**What you need to do:** Please copy out the entries below exactly, beginning with the line that contains "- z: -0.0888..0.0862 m" and ending with the line that contains "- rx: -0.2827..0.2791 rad", and include nothing outside that span.

----- Data section -----

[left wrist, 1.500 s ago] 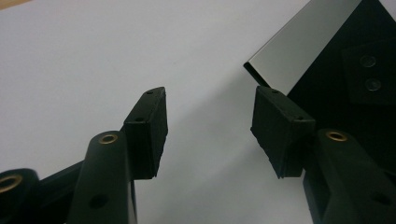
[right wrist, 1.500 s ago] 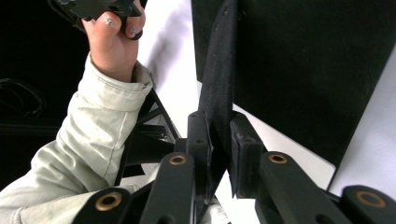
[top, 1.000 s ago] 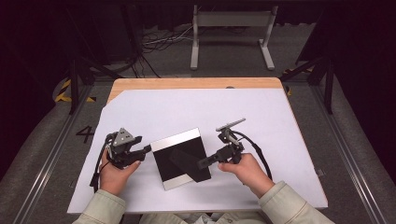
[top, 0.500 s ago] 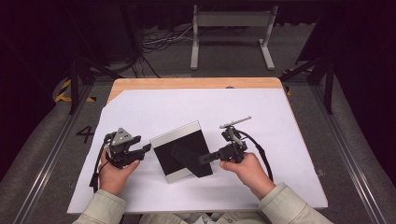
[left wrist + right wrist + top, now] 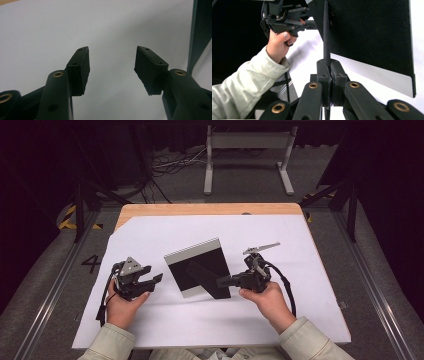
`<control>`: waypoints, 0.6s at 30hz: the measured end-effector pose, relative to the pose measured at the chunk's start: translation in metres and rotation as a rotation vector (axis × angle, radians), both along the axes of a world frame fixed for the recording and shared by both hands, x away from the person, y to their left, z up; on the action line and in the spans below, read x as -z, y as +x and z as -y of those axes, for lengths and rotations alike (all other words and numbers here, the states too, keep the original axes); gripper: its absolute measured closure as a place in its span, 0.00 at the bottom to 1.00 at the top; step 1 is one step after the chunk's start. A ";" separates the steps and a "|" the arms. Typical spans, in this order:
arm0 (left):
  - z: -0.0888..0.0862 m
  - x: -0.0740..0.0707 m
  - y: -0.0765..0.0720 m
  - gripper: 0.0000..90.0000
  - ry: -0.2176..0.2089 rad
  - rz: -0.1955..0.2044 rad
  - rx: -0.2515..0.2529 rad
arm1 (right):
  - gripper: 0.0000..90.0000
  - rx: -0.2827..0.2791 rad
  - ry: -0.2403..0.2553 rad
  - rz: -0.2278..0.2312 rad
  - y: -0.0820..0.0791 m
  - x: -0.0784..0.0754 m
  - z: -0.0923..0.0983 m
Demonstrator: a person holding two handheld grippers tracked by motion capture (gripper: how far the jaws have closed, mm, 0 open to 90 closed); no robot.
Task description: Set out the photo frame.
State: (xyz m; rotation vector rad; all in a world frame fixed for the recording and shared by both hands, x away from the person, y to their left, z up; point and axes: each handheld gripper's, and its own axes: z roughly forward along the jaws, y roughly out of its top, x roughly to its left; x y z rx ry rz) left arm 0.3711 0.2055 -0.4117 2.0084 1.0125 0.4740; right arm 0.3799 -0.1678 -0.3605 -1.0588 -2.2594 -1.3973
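Right now my right gripper point(image 5: 223, 281) clamped on thin black strut point(image 5: 326, 32) behind flat rectangular black frame point(image 5: 197, 267), matte back, pale border strip. Frame stands tilted on smooth white sheet point(image 5: 300, 270) covering wooden desk point(image 5: 210, 209), between my hands. My left gripper point(image 5: 156, 279) open, ribbed pads empty, just beside frame.

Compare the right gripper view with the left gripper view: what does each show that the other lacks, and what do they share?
Right gripper view: the right tongs shut on the thin stand flap that juts from the back of the black frame, with the person's left hand farther off.
Left gripper view: the left tongs up close, open, with nothing between them.
Both: the white sheet and part of the black frame.
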 end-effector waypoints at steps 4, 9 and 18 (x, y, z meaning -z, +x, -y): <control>0.001 0.000 0.000 0.51 -0.001 -0.005 -0.002 | 0.97 0.013 0.004 0.056 0.000 0.000 0.003; 0.001 0.000 0.000 0.51 -0.002 -0.005 0.000 | 0.97 0.046 -0.023 0.141 0.001 0.003 0.008; 0.001 0.001 0.000 0.51 -0.003 -0.002 0.002 | 0.98 0.102 -0.053 0.216 0.001 0.010 0.018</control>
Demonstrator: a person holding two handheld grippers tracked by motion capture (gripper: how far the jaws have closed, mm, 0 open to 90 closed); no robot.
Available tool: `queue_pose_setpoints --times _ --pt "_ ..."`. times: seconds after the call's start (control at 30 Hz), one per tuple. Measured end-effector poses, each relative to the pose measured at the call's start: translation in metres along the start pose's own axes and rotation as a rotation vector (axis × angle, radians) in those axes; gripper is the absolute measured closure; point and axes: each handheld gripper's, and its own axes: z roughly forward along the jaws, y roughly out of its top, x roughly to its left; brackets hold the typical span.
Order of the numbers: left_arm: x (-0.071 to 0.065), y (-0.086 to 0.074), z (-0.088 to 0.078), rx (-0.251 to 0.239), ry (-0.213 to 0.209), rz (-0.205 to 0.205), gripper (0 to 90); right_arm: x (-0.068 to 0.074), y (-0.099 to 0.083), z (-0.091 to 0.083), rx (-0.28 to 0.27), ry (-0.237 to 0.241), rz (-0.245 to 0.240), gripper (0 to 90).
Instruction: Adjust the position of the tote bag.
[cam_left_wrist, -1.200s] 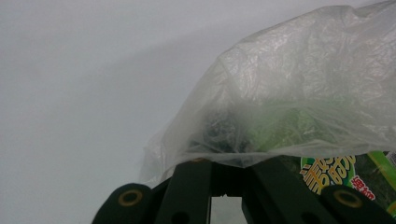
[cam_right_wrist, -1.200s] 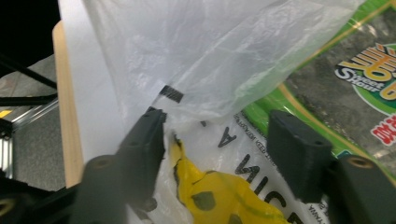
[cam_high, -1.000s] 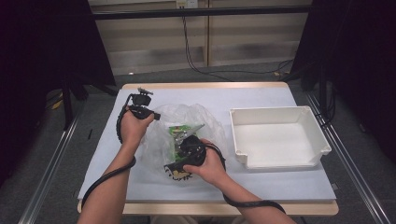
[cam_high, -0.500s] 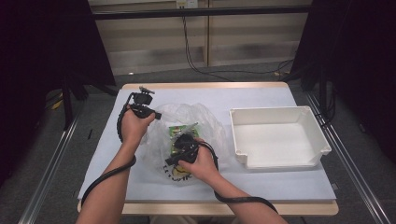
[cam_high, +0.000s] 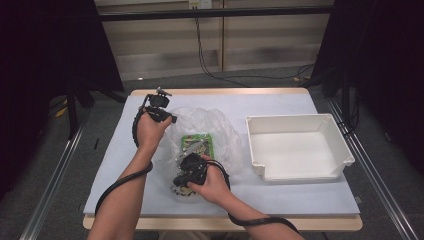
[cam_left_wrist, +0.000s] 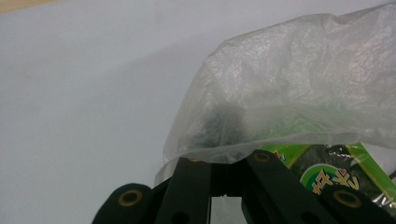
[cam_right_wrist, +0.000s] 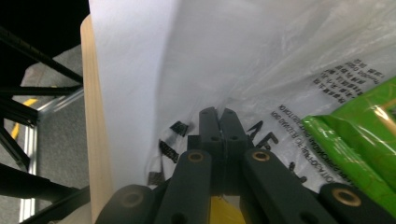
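Dark curtains and a pale panelled wall close off the far side of the room, and in front of them stands a tabletop (cam_high: 300, 107) under a pale lavender-white sheet.

At the left, the left claw (cam_high: 159, 106) sits at the far-left edge of a crumpled clear plastic bag (cam_high: 210, 125). In the left gripper view its jaws are drawn together on a fold of that film, the bag's mouth arching up just beyond them.

Under the film near the middle lies a green snack packet (cam_high: 197, 145), its long axis running near to far. It lies just right of the left claw and just beyond the right claw (cam_high: 186, 176), between the two.

The right claw is clamped shut on the printed near edge of the bag, close to the tabletop's near-left side. The right hand looks nearer the packet. Any pull to free it would likely run between the two held edges, with only loose film in the way.

Well apart at the right stands an empty white tray (cam_high: 340, 142).
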Motion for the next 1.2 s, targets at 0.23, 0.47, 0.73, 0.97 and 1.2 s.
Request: queue_pose_setpoints --times 0.23,0.47,0.73,0.97,1.2 --pt "0.001 -0.003 0.005 0.002 -0.02 -0.027 90.0 -0.002 -0.005 -0.003 -0.016 0.001 0.019 81.4" --pt "-0.001 -0.011 -0.005 0.006 -0.076 -0.029 73.6 -0.007 -0.003 -0.021 -0.01 -0.071 0.004 57.4" --pt "-0.003 -0.017 -0.02 0.009 -0.122 -0.036 59.8 -0.014 -0.001 -0.054 -0.028 -0.146 -0.004 48.4" --pt "-0.005 -0.019 -0.035 0.02 -0.154 -0.017 57.9 -0.028 0.002 -0.072 -0.045 -0.182 0.002 49.0" --pt "-0.015 -0.022 -0.041 0.02 -0.18 -0.005 61.5 -0.035 0.005 -0.082 -0.057 -0.207 0.028 50.0"
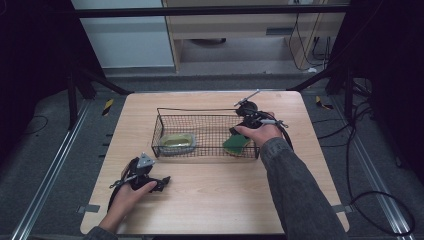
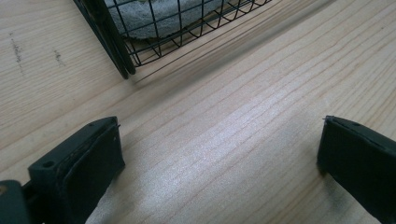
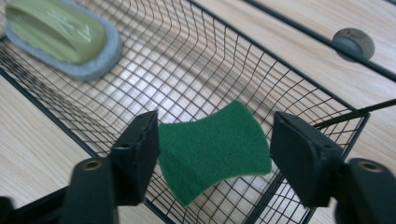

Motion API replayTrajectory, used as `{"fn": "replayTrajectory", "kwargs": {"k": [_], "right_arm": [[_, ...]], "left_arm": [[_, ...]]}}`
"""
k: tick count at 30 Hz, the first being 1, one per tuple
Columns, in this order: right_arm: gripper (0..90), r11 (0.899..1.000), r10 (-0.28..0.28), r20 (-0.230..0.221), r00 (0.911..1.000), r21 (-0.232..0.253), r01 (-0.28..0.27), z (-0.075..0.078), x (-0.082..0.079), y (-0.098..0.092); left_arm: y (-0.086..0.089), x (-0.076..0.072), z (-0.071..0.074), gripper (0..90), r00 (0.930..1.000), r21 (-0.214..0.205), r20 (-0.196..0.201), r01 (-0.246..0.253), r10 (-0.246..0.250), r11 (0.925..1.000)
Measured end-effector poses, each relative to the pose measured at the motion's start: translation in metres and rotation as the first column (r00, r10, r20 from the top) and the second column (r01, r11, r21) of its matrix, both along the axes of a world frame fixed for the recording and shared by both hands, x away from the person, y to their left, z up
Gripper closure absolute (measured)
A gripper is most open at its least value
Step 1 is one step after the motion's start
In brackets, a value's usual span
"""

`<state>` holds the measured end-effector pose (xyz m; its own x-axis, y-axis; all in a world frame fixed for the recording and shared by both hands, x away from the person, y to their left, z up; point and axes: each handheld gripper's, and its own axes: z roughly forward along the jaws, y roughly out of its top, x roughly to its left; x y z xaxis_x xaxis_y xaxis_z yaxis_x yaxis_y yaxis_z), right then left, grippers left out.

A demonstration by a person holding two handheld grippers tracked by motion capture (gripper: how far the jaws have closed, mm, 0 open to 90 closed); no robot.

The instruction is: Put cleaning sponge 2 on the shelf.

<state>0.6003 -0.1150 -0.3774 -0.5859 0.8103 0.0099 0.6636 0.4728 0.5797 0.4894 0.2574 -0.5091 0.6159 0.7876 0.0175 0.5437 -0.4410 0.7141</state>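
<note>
A green scouring sponge (image 3: 215, 149) lies flat in the right front corner of a black wire basket (image 3: 280, 58). My right gripper (image 3: 215, 122) reaches down into that corner, jaws on either side of the sponge and not pressing it. From the high view the sponge (image 1: 236, 144) shows just under the right gripper (image 1: 239, 134). A pale green scrubber on a grey pad (image 3: 56, 30) rests at the basket's left end (image 1: 175, 142). My left gripper (image 1: 165, 181) lies low over bare wood in front of the basket, jaws wide apart (image 2: 219, 126) with nothing between them.
The basket (image 1: 200, 110) stands mid-table on light wood; its front left corner (image 2: 116, 51) is close ahead of the left gripper. A small round grey knob (image 3: 353, 43) sits on the table beyond the basket's far rim. Cables trail off the table's right side.
</note>
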Motion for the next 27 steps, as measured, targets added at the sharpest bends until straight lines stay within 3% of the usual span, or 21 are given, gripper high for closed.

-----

**Output for this task:**
  - z: -0.0888..0.0862 m
  - x: -0.0740..0.0707 m
  - y: -0.0765..0.0720 m
  - gripper: 0.0000..90.0000
  - ry: -0.2176..0.2089 rad
  - rz: -0.1955..0.2044 rad
  - rx: -0.2515..0.2529 rad
arm1 (right):
  - gripper: 0.0000..90.0000
  - rx: -0.2827..0.2791 rad

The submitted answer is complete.